As far as being shocked that a lot of this stuff didnt work, well, who would be the one saying this? Depending on the culture, the only people who could really put alchemist and wise men in their place were those in a high class or royalty themselves. What interest did these people have in this kind of thing?

In the modern world with all our gifts of free speech and human rights, we still cant walk up to the pope/imam/prophet/cultleader and call him a fraud without a horde of people defending an obvious charlatan and perhaps resorting to violence. Society is a bit more complex than whats ethically wrong or right or what can be proved empirically and with reason, doubly so in the past.

The form of phosphorus discovered was in a compound.

I know of no good evidence for this. You need to back it up.

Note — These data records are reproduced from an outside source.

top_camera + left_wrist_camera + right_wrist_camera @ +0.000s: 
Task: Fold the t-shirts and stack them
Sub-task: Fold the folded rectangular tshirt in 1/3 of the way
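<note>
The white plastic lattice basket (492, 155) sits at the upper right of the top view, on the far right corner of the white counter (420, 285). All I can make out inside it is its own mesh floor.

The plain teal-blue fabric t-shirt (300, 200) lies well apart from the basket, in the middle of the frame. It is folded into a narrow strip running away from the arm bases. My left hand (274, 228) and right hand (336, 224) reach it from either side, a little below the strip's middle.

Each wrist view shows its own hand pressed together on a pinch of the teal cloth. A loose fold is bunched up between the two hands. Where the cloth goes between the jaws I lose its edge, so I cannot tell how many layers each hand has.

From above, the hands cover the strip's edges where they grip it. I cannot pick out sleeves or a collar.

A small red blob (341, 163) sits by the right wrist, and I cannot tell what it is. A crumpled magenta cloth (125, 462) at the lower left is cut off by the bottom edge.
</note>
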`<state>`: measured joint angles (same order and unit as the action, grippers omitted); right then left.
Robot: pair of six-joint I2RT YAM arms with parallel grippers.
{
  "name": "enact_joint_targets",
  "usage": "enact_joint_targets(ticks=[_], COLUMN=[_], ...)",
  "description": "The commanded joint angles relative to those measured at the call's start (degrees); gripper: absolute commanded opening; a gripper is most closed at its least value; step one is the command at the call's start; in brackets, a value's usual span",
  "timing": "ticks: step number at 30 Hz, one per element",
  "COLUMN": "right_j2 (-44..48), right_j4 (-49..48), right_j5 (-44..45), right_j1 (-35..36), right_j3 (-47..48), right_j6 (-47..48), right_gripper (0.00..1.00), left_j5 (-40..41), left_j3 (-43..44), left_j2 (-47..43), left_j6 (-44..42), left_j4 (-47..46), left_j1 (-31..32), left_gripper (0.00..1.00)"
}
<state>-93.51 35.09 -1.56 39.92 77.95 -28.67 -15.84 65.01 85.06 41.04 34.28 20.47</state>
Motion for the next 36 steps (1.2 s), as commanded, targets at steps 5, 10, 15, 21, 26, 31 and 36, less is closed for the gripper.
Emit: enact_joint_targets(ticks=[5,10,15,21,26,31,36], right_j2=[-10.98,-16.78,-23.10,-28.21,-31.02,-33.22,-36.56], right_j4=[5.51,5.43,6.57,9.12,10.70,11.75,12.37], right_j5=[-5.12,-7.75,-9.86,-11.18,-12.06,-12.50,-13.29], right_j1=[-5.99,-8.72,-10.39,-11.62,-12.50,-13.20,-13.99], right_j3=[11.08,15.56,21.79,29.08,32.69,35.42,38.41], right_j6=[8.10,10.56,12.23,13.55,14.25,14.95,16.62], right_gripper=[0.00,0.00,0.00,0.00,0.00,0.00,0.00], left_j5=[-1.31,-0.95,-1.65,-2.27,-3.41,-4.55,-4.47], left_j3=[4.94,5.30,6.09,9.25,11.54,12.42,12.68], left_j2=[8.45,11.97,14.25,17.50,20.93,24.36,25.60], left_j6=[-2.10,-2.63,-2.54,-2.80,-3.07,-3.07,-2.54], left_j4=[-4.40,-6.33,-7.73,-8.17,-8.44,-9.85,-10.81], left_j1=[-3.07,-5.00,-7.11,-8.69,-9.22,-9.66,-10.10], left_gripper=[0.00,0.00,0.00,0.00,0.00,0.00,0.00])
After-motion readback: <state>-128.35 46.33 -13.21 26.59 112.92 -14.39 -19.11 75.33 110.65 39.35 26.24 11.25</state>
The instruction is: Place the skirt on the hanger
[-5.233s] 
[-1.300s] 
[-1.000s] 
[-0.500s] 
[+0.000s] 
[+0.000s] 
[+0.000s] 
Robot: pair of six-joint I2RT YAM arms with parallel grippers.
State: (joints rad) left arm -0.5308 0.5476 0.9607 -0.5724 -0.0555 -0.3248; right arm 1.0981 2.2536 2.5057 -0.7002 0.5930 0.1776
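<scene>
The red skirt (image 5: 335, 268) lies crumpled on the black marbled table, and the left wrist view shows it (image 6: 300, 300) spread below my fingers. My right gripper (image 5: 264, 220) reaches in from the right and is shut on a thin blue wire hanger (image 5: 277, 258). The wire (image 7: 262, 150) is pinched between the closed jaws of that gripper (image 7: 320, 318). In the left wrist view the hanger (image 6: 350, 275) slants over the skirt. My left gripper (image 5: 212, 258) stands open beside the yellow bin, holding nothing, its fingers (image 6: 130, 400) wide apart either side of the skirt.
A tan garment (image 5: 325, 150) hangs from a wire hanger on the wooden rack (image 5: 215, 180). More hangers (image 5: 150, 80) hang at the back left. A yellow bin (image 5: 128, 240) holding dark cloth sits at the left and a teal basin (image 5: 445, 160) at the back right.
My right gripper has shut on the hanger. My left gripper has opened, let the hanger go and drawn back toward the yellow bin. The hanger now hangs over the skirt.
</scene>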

No to this as well. The process would be as secret as humanly possible. No alchemists thought it would be easy or quick. They spent years at it and even if they found the method they expected it to be difficult and time-consuming.

Alchemy probably continued for so long because it seems to me that alchemy would be fun. I mean, you get to wear a pointy hat and a long beard and work in a stone-walled laboratory filled with esoteric beakers and cauldrons and weird devices, like Merlin’s house in the Disney animated movie of Sword in the Stone. Not only that, but the chicks were probably all over you. And you could impress people by disappearing into a puff of smoke and shit like that. I mean, hell, what’s NOT to like about it? If it was still a viable career choice, I would do it without a moment’s hesitation.

Also one other thing is that, even though economics as a discipline was about as far advanced as chemistry at that point, I think they realized to some degree that gold was mostly valuable only because of it’s scarcity. This means that it would be imperative if you ever did successfully start making gold to keep it a secret! So unlike modern science where you get to stand on the shoulders of those who came before you, every single alchemist was more or less starting from scratch. Plus there were always rumors swirling around that someone earlier had succeeded and kept it quiet-- these rumors made a lot of alchemists think that what they were attempting was possible.

Why would they be any more all over medieval nerds than they are the modern equivalent?

Some alchemists had better things to do than mess with transmutation:

Which compound would this be?

Just like the recent transformation in the past 10-15 years of high-paid programming jobs, once the money rolls in, attitudes will change.